* **What to produce**
Note each line of the listing that contains the string "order", and copy it.

○ ○ ○ ○ ○ ○ ○

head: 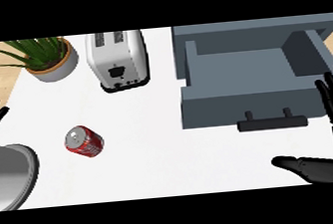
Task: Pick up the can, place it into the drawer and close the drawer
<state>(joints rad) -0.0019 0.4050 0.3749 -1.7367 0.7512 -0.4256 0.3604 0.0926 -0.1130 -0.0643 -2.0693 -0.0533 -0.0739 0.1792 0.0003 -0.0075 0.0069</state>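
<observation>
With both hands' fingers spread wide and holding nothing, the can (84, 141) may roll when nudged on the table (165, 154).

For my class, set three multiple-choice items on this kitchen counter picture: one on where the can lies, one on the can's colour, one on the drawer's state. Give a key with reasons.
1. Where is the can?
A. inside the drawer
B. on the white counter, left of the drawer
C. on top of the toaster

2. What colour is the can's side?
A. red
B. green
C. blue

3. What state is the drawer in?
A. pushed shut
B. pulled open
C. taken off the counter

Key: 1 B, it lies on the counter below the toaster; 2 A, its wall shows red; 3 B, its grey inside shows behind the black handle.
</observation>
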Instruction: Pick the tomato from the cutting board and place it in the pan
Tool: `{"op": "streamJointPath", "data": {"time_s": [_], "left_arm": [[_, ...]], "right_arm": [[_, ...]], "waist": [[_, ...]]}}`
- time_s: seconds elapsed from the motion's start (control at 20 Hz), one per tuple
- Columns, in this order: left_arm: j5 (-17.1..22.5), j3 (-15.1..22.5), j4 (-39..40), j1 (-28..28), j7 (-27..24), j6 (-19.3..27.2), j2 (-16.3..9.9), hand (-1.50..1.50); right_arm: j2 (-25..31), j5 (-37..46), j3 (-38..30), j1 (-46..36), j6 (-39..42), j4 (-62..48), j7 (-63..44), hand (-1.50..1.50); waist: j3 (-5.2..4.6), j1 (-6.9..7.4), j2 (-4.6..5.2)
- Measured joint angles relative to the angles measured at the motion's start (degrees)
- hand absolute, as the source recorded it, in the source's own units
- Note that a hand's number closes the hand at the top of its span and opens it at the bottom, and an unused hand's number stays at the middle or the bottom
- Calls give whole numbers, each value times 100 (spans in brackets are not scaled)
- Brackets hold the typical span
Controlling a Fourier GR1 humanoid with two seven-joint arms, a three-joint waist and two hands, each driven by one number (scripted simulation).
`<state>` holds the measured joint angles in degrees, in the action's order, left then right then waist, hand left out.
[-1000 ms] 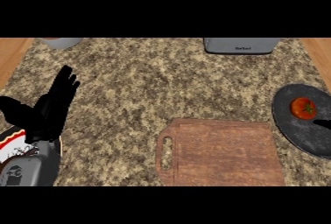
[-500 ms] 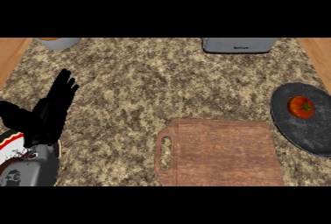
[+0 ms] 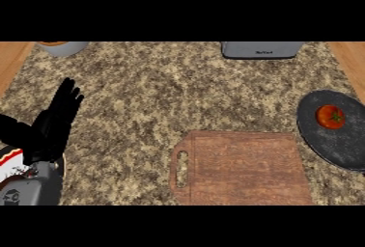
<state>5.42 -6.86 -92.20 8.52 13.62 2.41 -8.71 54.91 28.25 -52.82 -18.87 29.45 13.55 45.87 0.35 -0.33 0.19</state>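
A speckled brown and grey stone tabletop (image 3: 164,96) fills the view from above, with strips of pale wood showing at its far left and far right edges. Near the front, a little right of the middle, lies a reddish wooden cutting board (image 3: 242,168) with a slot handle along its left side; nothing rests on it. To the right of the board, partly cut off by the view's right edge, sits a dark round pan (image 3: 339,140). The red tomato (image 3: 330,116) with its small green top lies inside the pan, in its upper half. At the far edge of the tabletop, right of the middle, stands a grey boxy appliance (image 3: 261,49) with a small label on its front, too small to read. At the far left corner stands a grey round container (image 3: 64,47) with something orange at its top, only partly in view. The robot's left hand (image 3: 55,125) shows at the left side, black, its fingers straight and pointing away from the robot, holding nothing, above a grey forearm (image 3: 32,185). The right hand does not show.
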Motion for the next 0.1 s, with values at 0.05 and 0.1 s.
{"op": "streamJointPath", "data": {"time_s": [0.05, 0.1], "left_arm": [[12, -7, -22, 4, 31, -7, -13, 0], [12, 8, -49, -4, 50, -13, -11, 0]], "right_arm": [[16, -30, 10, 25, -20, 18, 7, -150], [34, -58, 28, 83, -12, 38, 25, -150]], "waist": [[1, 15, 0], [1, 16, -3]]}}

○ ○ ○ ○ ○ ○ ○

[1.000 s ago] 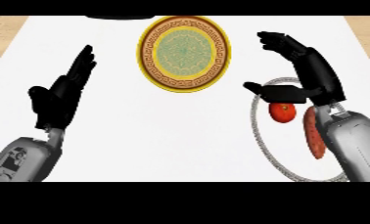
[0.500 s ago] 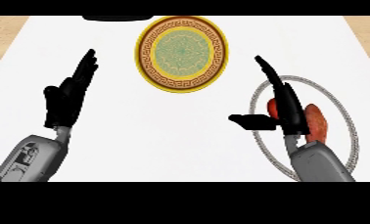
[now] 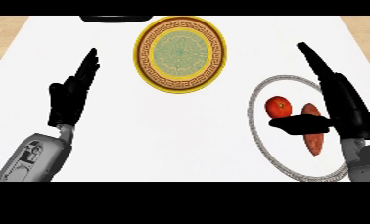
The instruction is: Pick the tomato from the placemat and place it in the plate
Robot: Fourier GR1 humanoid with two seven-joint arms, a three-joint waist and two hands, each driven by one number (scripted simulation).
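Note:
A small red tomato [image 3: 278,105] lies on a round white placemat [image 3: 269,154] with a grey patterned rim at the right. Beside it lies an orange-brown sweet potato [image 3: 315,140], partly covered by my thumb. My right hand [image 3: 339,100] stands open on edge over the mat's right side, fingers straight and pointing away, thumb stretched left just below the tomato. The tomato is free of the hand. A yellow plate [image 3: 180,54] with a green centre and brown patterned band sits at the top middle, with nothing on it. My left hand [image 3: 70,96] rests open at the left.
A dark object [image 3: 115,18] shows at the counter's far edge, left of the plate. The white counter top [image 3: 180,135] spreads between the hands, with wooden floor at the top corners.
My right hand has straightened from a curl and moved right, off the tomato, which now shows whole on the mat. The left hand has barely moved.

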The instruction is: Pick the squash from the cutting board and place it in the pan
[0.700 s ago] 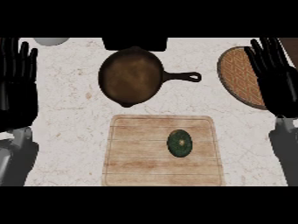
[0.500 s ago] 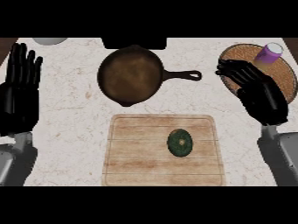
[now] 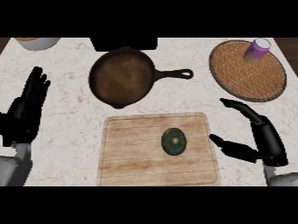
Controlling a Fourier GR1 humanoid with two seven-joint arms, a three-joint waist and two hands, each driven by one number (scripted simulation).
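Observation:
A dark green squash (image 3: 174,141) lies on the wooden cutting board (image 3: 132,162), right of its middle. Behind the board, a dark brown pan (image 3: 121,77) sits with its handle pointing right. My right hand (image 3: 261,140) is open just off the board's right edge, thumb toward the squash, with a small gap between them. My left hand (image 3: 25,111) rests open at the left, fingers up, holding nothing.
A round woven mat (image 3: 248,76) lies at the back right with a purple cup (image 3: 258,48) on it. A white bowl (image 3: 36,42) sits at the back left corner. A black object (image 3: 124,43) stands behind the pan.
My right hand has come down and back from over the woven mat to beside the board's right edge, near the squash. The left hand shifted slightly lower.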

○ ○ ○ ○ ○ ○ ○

* **Reply to the task**
- Columns, in this order: left_arm: j5 (-17.1..22.5), j3 (-15.1..22.5), j4 (-39..40), j1 (-28..28), j7 (-27..24), j6 (-19.3..27.2), j2 (-16.3..9.9), hand (-1.50..1.50); right_arm: j2 (-25..31), j5 (-37..46), j3 (-38..30), j1 (-46..36), j6 (-39..42), j4 (-62..48), j7 (-63..44), hand (-1.50..1.50); waist: j3 (-5.2..4.6), j1 (-6.9..7.4), j2 (-4.6..5.2)
`<state>` holds the measured joint angles in degrees, in the action's order, left then right then waist, hand left out.

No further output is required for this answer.